When Fiction and Reality Collide

"Truth is stranger than fiction."

I have heard this quote many times. All you need to do is turn on the evening news to know it is true. People are capable of some very odd behavior.Whether truth is stranger than fiction in my own life, I cannot say, but I am discovering that fiction and reality are colliding.

I am a breast cancer survivor. Twice a year I go to the oncologist, have a mammogram and get blood work done. Every day I take a pill that blocks estrogen because that's what my cancer fed on. This is my reality.

The main character (MC) in the novel I am writing has cancer. Breast cancer. This is my fictional world.

My dad and several friends are in the fight of their lives battling cancer. Reality.

The MC meets other cancer survivors at a support group. Fiction.

In the past 9 months, I have read 18 books, mainly memoir, on cancer and interviewed 5 breast cancer survivors. Reality.

What is MC's deepest desire? What obstacles get in the way of that desire?
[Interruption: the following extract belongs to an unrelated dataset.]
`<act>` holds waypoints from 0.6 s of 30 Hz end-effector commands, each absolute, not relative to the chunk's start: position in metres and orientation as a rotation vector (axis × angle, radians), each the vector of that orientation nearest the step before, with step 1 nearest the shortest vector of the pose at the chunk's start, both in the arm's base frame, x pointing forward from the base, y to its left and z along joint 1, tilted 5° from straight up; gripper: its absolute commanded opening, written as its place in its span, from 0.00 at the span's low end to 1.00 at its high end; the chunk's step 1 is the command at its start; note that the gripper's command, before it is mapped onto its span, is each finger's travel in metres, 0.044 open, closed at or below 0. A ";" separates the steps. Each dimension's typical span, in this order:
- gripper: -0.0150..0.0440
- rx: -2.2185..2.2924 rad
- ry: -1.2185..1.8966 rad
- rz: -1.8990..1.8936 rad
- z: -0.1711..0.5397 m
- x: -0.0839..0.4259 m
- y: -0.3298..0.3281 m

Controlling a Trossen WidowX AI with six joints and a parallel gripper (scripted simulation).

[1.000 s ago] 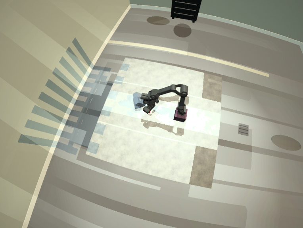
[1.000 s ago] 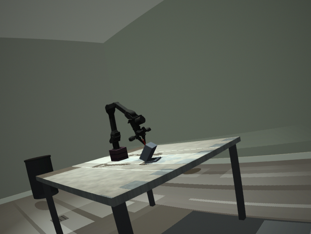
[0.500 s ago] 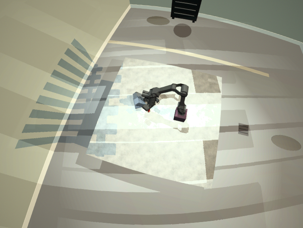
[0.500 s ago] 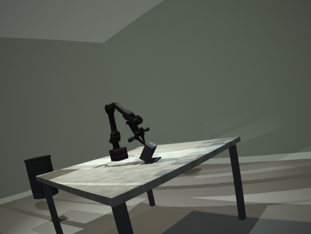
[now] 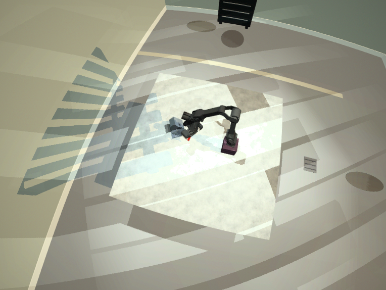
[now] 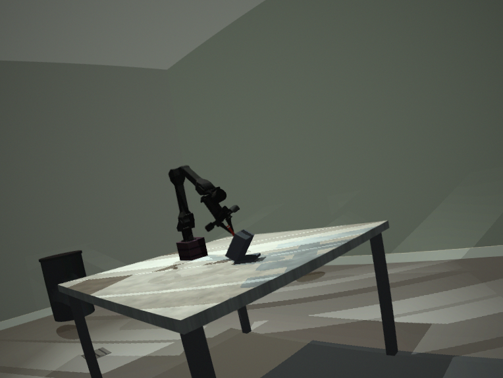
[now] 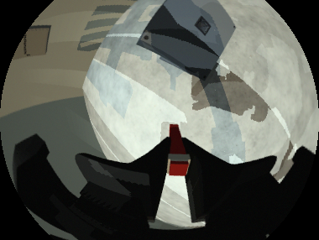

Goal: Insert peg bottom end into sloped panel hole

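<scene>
The red peg (image 5: 188, 139) (image 6: 232, 231) (image 7: 178, 168) has flat sides. My gripper (image 6: 229, 227) (image 7: 175, 140) is shut on it and holds it tilted above the table. The peg's far end points away from the wrist camera, between the fingertips. The blue-grey sloped panel (image 5: 176, 123) (image 6: 239, 245) (image 7: 222, 37) stands close by. Its square hole (image 7: 203, 25) looks like a diamond near the top of the wrist view. There the peg is well below the hole and outside it. In the exterior view the peg's lower end appears near the panel's top edge; a gap cannot be told there.
The table (image 5: 199, 199) (image 6: 162, 298) bears the panel and the arm's dark purple base (image 5: 229, 148) (image 6: 192, 249). Light patches and shadows cross the table top. A dark cabinet (image 5: 237, 12) and a dark bin (image 6: 64, 284) stand on the floor away from the table.
</scene>
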State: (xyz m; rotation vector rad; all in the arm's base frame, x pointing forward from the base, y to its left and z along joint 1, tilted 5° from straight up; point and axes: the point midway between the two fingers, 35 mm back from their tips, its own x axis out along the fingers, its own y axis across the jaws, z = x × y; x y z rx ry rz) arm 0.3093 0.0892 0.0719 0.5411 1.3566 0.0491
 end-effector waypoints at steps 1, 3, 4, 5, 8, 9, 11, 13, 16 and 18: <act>0.25 0.569 1.347 0.051 0.073 0.311 0.087; 0.25 0.582 1.341 0.050 0.073 0.312 0.085; 0.25 0.588 1.338 0.050 0.074 0.313 0.084; 0.25 0.595 1.335 0.050 0.074 0.313 0.083; 0.25 0.614 1.327 0.049 0.074 0.315 0.080; 0.25 0.621 1.324 0.049 0.075 0.315 0.079; 0.25 0.633 1.318 0.048 0.075 0.316 0.077; 0.25 0.646 1.312 0.048 0.076 0.317 0.075; 0.25 0.665 1.302 0.047 0.076 0.319 0.072; 0.25 0.677 1.296 0.047 0.077 0.320 0.070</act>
Does the plot have enough action? Does the dialog make sense? Is there enough trouble to keep the reader turning pages? Fiction.

A close friend waits for biopsy results. Reality.

The MC waits for biopsy results. Fiction.

A survivor tells me her struggles with body image after surgery. Reality.

The MC looks at her scars for the first time. Fiction.

Two years ago, when I wrote a short story about breast cancer that would later be the premise of my novel, nobody in my circle had cancer. My husband asked me the other day how I was doing since my entire life is now surrounded with the disease. Sometimes it is easy. I get caught up in the details of describing a scene, of talking to survivors about the accuracy of surgeries, scars and recovery. I get lost in a fictional world as I choose words to make the details come alive on paper.

But sometimes the reality of cancer slaps me in the face. I find myself sharing honest, raw life with other survivors.

My writing is affected.

Most of the cancer memoirs I've read have a strong humorous slant or voice. Everybody knows that cancer stinks and nobody wants to read a depressing book about cancer. Ultimately nobody wants that reality.

Since I started writing, my voice has changed. Less humor. More stripped-bare truth. Reality is merging into my fiction and it is a little frightening, because I know that one of the biggest challenges of writing, at least good writing, is to write on the blank page what people do not have the courage to say out loud.

Cancer is more than a pink ribbon. Cancer is a horrible, devastating disease that robs life.

Can I face this? Can I write this? Can I make it breathe on paper?

"A book must be the ax

for the frozen sea within us."

                                                 -Frank Kafka

This is my reality.

__________

How about you? What is challenging or difficult in your current reality?